For a precious millisecond toward the end of the fourth episode of And Just Like That Season 3, I thought Carrie Bradshaw and her third-time-lucky boyfriend Aidan were about to break up. Obviously, my hopes—along with, I suspect, Miranda’s—were swiftly dashed, but my conviction was not. If anything, I knew it more clearly than ever. I. Hate. Aidan. Shaw.

This is the hill I will die on: Aidan is toxic, Aidan has always been toxic. From the moment he first sidled onto our screens in Season 3 of Sex and the City, with his lank hair, tighty-whities, and truly questionable shirts, he gaslit, shamed, and manipulated Carrie, and he’s still doing it on AJLT.

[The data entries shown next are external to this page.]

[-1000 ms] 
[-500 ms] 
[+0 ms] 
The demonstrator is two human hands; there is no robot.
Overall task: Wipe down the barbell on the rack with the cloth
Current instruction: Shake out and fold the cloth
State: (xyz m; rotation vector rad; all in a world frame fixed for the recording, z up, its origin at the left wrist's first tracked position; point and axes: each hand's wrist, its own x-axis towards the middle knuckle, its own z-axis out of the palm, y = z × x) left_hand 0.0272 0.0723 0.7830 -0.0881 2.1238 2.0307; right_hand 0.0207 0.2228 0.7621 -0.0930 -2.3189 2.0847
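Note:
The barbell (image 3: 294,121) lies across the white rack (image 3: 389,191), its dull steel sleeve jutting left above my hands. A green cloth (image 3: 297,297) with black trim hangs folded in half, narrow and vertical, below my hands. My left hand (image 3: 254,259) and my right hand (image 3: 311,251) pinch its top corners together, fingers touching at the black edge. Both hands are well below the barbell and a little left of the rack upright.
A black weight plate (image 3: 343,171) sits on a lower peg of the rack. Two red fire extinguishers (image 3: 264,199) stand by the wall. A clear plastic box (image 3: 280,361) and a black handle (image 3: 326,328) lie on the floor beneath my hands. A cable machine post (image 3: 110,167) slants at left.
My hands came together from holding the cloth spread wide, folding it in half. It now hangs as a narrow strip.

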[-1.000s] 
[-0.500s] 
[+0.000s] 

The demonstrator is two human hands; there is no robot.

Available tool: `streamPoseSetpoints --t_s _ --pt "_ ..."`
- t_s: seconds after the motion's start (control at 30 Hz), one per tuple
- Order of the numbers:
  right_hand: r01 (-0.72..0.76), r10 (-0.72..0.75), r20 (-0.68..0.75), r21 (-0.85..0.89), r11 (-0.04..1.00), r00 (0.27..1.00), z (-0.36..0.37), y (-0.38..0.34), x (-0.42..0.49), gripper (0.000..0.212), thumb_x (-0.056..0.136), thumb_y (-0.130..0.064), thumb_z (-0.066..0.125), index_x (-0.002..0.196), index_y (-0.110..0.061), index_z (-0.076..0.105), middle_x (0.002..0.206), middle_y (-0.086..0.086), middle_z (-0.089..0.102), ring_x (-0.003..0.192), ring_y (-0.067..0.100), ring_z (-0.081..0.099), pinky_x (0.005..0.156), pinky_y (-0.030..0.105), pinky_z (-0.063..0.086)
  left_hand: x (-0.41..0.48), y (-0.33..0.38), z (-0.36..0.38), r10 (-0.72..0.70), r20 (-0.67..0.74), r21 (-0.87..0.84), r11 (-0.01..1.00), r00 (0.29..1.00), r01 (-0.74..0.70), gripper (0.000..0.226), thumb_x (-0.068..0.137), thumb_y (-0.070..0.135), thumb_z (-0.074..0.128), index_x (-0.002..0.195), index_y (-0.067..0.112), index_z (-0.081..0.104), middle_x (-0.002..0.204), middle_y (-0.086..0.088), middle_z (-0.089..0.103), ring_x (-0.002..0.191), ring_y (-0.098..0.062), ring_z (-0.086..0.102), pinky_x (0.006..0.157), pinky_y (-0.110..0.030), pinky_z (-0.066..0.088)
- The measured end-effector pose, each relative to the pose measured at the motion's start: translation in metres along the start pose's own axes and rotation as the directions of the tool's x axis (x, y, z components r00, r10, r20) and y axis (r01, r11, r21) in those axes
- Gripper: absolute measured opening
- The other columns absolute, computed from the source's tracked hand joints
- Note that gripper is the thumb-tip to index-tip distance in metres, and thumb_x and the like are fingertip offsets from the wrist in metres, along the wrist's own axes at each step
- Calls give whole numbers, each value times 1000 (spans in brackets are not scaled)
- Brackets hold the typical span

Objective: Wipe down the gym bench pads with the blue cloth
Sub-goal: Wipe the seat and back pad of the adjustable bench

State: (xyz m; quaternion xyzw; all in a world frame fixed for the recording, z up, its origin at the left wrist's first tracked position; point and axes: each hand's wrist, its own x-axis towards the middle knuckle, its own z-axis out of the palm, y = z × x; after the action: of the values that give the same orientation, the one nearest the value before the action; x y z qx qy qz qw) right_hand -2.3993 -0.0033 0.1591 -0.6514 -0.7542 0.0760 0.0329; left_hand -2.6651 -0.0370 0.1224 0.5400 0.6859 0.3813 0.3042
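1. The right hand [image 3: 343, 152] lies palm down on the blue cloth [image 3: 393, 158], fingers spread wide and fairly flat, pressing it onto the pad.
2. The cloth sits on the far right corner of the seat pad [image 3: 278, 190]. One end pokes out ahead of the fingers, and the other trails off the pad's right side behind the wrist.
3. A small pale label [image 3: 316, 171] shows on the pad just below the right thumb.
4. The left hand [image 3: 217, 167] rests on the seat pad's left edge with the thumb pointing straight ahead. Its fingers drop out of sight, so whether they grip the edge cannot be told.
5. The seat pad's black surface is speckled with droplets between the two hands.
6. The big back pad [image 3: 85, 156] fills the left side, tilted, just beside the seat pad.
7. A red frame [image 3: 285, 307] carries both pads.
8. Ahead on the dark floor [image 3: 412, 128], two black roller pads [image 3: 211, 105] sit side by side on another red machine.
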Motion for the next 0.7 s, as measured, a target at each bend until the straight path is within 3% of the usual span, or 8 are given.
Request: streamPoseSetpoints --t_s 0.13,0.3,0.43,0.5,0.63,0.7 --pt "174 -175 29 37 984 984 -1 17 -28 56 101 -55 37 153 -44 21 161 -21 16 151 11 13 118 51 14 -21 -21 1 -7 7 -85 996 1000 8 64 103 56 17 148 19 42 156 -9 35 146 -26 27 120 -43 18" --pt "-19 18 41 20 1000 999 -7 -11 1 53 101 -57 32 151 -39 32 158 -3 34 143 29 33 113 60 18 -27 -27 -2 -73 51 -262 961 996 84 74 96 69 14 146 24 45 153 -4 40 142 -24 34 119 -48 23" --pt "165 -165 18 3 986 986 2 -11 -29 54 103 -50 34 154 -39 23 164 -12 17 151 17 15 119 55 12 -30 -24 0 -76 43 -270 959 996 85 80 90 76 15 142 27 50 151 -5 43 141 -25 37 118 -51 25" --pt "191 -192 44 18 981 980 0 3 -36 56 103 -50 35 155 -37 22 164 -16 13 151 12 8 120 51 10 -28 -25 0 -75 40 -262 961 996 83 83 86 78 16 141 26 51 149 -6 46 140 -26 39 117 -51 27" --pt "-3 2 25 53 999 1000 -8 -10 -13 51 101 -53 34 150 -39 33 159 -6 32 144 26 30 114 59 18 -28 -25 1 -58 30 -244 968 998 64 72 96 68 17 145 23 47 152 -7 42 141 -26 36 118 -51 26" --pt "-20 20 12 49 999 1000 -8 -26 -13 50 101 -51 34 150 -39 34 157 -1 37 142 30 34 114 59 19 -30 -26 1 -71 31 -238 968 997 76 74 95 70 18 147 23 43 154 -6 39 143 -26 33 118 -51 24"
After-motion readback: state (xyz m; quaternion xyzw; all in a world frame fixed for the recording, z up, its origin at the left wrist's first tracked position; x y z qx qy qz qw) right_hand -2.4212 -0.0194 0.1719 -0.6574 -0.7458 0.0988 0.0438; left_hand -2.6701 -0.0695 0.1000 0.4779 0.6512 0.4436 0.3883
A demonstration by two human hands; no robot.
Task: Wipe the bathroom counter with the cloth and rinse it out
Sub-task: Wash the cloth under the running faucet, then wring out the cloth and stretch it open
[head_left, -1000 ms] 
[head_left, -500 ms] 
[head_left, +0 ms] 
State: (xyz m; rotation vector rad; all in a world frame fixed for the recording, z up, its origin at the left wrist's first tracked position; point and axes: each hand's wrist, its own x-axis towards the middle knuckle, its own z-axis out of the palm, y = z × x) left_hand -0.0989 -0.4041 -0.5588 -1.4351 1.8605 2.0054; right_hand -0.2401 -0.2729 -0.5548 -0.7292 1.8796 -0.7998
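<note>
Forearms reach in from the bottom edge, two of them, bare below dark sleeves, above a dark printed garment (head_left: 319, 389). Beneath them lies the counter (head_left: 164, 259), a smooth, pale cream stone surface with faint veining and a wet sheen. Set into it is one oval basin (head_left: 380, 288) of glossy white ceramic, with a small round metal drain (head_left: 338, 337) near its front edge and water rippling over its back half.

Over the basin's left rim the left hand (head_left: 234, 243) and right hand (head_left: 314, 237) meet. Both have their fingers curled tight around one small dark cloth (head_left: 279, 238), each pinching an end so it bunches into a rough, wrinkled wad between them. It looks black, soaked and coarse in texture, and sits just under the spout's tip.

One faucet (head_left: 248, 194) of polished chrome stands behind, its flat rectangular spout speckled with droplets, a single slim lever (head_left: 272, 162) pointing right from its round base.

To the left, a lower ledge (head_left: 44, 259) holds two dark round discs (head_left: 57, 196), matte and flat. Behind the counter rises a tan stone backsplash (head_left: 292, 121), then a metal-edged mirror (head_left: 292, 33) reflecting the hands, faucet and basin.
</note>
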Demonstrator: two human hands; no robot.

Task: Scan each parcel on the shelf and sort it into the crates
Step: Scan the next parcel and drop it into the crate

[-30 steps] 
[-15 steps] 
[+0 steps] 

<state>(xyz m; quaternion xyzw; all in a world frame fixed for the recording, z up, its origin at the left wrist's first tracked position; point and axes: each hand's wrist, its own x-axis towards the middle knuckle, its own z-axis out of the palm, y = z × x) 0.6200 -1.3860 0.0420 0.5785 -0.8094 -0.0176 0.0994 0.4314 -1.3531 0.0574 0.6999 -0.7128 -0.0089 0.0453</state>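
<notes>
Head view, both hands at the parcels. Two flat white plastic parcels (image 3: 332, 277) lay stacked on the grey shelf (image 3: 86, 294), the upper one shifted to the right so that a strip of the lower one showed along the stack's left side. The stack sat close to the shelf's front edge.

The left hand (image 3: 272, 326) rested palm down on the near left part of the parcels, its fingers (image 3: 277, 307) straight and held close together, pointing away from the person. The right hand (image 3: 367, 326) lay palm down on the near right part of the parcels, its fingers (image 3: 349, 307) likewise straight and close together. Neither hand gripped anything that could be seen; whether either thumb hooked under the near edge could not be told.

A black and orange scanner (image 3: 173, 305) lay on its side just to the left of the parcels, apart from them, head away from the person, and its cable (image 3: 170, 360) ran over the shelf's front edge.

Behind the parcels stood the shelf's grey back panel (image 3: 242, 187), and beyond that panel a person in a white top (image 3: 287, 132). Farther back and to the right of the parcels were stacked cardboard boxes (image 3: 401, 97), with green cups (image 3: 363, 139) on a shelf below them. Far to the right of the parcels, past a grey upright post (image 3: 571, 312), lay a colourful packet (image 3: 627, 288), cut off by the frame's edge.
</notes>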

How do I loathe him? Let me count the ways. First, he is passive aggressive. I give you “Time and Punishment,” the seventh episode of SATC Season 4—otherwise known as the “you have to forgive me” episode. Aidan has agreed to get back together with Carrie after ending things when she cheated on him—but not without making her feel utterly terrible in the process. First, he shames her for her morning breath following an (unsolicited!) voicemail from Big. Then there’s the pretty-violent-actually slapping on of a nicotine patch, which he dismisses as “making sure it was on good and tight” when confronted. And there’s also the part where he denies being angry, then follows it up by shouting at her for having gone-off milk (!) in her fridge.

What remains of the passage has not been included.